How the 5RM to 1RM and loading math works
Under the hood, this calculator takes your five-rep max, estimates what you could lift for a single, then backs off a little to create a training max and builds a short table of percentage loads and a warm-up ladder from that estimate.
1. Estimate 1RM from a fixed 5RM
First, the input weight is normalised into a single unit so the math is consistent. Then two common submaximal prediction equations are applied with reps fixed at 5:
- Epley-style: 1RM ≈ weight × (1 + 5 ÷ 30)
- Brzycki-style: 1RM ≈ weight × 36 ÷ (37 − 5)
These give slightly different answers, so the calculator averages them to land on a middle-ground estimate rather than relying on a single formula.
2. Set a conservative training max
The tool then multiplies that estimated 1RM by about 0.9 (90%) to create a training max. Using this lower anchor for day-to-day programming helps keep most work comfortably submaximal, which is useful for building strength over time instead of chasing all-out singles in every block.
3. Build a 60–100% working-weight chart
A small set of common strength-training percentages is calculated from the estimated 1RM to create a quick loading table.
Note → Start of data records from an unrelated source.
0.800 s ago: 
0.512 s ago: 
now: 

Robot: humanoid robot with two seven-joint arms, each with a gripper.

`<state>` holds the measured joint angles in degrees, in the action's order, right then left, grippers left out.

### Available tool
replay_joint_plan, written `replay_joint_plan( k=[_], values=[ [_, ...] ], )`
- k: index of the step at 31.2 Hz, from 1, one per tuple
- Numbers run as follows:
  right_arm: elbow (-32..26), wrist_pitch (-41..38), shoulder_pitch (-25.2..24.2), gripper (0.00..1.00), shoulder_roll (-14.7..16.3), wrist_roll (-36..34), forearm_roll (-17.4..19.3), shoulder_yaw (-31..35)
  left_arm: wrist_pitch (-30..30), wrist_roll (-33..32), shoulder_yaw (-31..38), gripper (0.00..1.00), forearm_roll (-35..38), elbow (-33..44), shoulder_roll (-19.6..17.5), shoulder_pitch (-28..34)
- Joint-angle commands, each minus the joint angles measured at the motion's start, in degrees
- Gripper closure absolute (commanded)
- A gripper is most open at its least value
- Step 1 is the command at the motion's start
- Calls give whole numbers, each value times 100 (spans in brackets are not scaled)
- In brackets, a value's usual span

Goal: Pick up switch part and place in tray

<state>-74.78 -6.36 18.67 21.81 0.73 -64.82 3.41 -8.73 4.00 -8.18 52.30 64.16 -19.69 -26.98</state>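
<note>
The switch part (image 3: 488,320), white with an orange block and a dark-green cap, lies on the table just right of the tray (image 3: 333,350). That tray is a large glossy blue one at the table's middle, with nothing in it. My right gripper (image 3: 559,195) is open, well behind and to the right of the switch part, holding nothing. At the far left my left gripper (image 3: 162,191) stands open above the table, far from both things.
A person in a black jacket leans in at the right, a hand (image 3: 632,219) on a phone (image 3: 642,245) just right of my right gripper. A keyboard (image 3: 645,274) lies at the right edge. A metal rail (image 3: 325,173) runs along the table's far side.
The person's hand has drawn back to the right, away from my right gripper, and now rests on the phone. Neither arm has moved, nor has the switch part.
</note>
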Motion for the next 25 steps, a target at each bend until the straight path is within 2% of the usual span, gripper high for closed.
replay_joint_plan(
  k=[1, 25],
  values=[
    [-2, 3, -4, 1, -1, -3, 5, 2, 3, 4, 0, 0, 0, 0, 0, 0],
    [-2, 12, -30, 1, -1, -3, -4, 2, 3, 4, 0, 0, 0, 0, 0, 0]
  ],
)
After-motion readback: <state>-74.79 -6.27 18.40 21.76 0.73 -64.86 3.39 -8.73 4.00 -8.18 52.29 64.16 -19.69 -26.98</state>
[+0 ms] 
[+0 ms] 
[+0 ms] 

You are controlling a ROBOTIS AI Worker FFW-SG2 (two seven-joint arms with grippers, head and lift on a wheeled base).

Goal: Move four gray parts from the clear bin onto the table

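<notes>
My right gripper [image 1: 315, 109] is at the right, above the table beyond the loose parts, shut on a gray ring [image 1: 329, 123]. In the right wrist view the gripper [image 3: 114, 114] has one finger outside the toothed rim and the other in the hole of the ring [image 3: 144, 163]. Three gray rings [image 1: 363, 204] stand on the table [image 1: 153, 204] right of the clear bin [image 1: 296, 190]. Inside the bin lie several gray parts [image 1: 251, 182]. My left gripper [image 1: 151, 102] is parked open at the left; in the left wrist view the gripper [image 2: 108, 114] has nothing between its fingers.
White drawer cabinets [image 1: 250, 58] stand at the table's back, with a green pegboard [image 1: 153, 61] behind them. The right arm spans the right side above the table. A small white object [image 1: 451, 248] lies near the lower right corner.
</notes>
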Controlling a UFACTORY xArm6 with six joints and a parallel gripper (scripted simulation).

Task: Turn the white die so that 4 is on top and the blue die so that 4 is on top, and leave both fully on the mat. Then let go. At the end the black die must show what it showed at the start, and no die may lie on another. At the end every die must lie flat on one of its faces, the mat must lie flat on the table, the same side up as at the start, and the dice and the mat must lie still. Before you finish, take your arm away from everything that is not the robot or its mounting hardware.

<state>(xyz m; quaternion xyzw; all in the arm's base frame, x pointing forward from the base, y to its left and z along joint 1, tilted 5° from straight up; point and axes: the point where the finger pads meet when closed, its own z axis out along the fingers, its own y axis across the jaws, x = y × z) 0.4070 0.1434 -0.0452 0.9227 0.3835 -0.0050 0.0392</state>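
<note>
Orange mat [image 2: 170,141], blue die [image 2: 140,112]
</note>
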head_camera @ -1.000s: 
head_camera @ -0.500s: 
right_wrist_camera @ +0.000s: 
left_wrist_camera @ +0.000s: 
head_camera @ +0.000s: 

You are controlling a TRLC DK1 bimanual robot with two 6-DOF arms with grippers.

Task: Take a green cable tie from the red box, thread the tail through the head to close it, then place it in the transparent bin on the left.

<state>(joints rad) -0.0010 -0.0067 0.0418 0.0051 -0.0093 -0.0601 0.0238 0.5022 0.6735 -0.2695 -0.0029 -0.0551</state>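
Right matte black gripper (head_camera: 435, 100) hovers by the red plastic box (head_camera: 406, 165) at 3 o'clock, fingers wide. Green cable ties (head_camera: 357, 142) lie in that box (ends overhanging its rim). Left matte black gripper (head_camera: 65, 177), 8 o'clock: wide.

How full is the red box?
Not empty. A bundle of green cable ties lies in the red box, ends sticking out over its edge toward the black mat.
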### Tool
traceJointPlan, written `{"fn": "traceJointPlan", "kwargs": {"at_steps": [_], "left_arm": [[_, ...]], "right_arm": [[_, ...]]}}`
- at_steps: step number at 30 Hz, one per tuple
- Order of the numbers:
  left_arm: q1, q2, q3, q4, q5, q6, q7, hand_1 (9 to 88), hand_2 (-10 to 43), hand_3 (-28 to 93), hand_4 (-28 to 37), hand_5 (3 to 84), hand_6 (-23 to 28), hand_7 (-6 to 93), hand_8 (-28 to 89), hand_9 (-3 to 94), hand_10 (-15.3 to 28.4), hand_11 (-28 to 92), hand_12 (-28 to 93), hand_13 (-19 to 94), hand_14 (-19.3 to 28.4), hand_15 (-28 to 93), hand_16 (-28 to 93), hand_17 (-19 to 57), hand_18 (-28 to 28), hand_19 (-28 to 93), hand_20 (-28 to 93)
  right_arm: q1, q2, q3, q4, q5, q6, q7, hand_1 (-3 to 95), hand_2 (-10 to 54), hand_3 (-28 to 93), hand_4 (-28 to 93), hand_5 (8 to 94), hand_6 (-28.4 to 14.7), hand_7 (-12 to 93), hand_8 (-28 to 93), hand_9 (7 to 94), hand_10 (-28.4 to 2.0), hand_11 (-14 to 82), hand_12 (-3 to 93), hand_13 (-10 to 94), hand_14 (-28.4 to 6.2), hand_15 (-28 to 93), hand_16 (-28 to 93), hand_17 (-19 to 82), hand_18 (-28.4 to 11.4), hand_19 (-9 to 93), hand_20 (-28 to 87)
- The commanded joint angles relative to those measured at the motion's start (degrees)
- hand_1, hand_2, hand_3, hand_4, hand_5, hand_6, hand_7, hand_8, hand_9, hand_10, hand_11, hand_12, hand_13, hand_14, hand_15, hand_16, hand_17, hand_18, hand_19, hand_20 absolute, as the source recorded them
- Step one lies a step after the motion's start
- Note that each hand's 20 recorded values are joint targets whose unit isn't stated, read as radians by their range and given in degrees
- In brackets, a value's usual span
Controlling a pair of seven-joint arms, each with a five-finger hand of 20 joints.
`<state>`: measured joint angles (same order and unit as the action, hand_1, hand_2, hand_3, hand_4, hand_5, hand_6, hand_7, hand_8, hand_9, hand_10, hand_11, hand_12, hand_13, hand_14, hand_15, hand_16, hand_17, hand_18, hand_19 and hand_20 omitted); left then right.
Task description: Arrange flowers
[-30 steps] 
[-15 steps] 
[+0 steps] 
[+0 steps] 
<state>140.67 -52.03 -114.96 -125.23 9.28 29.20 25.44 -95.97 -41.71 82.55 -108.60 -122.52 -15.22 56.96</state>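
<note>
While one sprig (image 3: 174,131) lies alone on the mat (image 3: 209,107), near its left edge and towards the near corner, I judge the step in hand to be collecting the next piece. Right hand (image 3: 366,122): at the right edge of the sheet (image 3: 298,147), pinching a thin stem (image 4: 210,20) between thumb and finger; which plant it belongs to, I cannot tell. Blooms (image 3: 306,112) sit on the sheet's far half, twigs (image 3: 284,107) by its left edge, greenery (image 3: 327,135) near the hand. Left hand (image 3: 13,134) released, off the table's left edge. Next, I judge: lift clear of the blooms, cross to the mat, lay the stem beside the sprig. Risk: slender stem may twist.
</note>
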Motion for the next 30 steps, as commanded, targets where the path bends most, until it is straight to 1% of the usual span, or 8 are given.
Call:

In simplified form:
Load at X% ≈ 1RM × (X ÷ 100)
Loads are rounded so that they match practical plate changes rather than exact lab numbers, making the table easy to use in a busy gym.
4. Build a warm-up ladder from the same estimate
Finally, the calculator takes a few increasing percentages with decreasing reps to sketch a warm-up ladder that moves you from light technique sets up toward your heaviest work. Each step aims to feel crisp and confident, not like a test in itself. You can copy it directly or tweak plate jumps so they fit your rack and current readiness.
Treat this math as a transparent, adjustable framework. If a coach, sports scientist or medical professional gives you different targets or formulas for your sport and injury history, those tailored recommendations should always win over any generic calculator.
References and further reading on 5RM, 1RM and loading percentages
These resources discuss one-repetition maximum testing, prediction equations and percentage-based loading:
- Wikipedia — One-repetition maximum — summarises direct 1RM testing and several common prediction equations, including Epley and Brzycki, for estimating 1RM from rep work.
- Topend Sports — 1 Rep Max calculator and formulas — shows multiple 1RM equations and demonstrates how different formulas behave across rep ranges.
- NSCA — Training load chart (%1RM and reps) — classic chart linking approximate percentages of 1RM to repetition ranges and intensities used in strength programs.
Always combine calculator estimates with your own bar speed, technique and recovery, and follow the safety guidance of qualified professionals when training near maximal loads.